O impacto da decisão para a jurisprudência administrativa

A controvérsia jurídica gira em torno da obrigatoriedade do oferecimento à tributação no Brasil dos lucros apurados no exterior, independentemente de terem sido disponibilizados para a controladora ou mantidos nas subsidiárias. A defesa da Marfrig argumentava, essencialmente, pela interpretação de que o regime de apuração deveria observar critérios que permitissem o diferimento da exação até a efetiva disponibilidade financeira dos recursos, invocando também princípios de não bitributação internacional. Contudo, o colegiado do Carf, em sessão marcada pelo rigor técnico, divergiu parcialmente das teses defensivas, ratificando a interpretação fiscal que impõe o recolhimento dos tributos sobre a base apurada pelas controladas, consolidando o entendimento de que a mera existência de resultados positivos nessas unidades gera o fato gerador das obrigações acessórias e principais no Brasil. Esta decisão reforça a posição da Receita Federal em coibir o uso de subsidiárias em países de tributação favorecida ou com estruturas complexas de capital para postergar o pagamento de impostos devidos ao erário nacional.

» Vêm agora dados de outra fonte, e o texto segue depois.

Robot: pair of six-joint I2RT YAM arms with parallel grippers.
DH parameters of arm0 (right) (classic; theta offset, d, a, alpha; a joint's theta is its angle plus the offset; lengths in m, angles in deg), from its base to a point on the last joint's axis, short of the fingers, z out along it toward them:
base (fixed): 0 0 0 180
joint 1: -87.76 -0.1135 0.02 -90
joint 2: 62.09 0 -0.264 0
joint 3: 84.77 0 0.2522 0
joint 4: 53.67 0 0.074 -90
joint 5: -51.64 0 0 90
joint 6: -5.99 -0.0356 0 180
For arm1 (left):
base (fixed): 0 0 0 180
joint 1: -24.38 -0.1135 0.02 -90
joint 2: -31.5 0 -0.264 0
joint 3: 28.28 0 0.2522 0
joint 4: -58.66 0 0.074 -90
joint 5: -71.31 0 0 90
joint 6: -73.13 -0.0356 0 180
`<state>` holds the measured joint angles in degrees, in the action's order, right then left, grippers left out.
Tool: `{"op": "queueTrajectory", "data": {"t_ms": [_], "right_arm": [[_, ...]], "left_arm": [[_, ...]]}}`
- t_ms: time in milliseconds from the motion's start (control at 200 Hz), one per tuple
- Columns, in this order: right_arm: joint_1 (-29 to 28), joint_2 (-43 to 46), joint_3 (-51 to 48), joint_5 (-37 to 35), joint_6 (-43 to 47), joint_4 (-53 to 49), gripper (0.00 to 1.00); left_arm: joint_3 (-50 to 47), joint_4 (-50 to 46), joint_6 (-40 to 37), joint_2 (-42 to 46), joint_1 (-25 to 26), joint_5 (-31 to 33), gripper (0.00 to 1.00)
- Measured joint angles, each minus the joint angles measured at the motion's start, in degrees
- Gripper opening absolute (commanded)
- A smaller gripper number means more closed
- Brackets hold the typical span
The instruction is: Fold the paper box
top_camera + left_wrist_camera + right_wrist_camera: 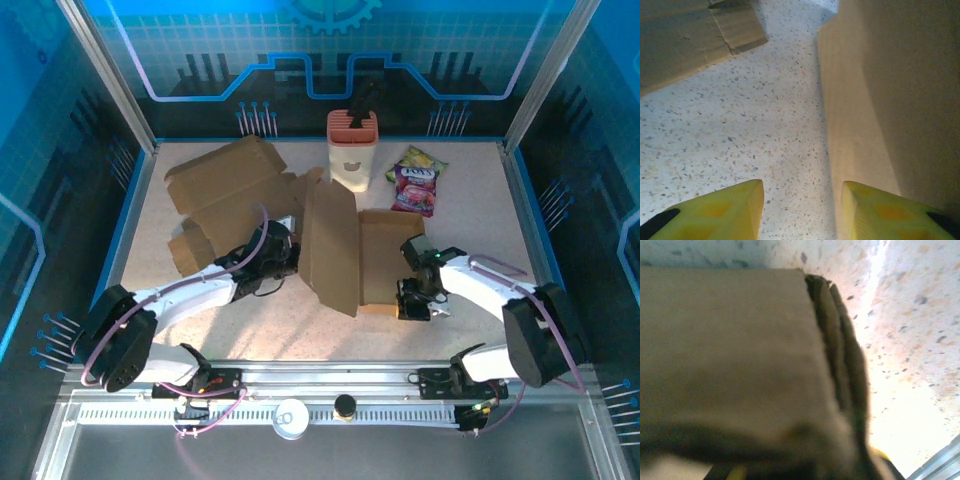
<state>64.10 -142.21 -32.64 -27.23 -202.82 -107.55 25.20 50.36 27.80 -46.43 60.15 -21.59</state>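
Since cardboard prob light & stiff but creases, grab flap edges: paper box [380, 255] sits just before pink holder [353, 150]; right gripper [415, 305] pinches its edge, left gripper [802, 187] half-open, empty.

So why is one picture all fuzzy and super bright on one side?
Right wrist view: the paper box is so close it blurs, and glare washes out the table beside it. Left wrist view: sharper, though the raised flap goes dark with shadow toward its right. Top view: clear and evenly lit, with glowing blue walls.
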Motion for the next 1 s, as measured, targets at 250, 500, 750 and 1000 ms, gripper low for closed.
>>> {"op": "queueTrajectory", "data": {"t_ms": [250,500,750,1000], "right_arm": [[-3.0,-1.7,1.5,0.8,-0.2,2.7,0.37],[-5.1,4.9,4.8,-2.6,-0.5,0.9,0.73],[-5.6,12.6,10.8,-13.9,5.4,-4.3,0.77],[-5.7,18.6,19.6,-18.1,40.6,9.3,0.86]], "left_arm": [[0.7,-0.1,0.0,-2.1,1.5,0.0,0.44],[4.3,-0.2,-0.3,-4.2,2.4,0.0,0.44],[6.1,-0.6,-1.2,-5.6,3.5,0.0,0.44],[8.9,-2.2,-1.7,-5.7,4.5,0.1,0.44]]}}
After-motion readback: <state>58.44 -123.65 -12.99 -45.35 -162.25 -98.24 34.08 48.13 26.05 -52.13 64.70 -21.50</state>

A confirmação de parcela tão substancial da autuação não apenas onera o caixa da Marfrig, mas sinaliza uma continuidade na postura jurisprudencial do Carf, que tem se mostrado alinhada a uma interpretação restritiva das planejamentos tributários que visam o diferimento indefinido de tributos sobre lucros globais. Para o mercado, o precedente alerta para a necessidade de revisões profundas nas estruturas de governança e de compliance fiscal, uma vez que a margem de manobra para a alocação de lucros em jurisdições de baixa tributação torna-se progressivamente mais estreita sob o crivo das instâncias superiores de julgamento administrativo.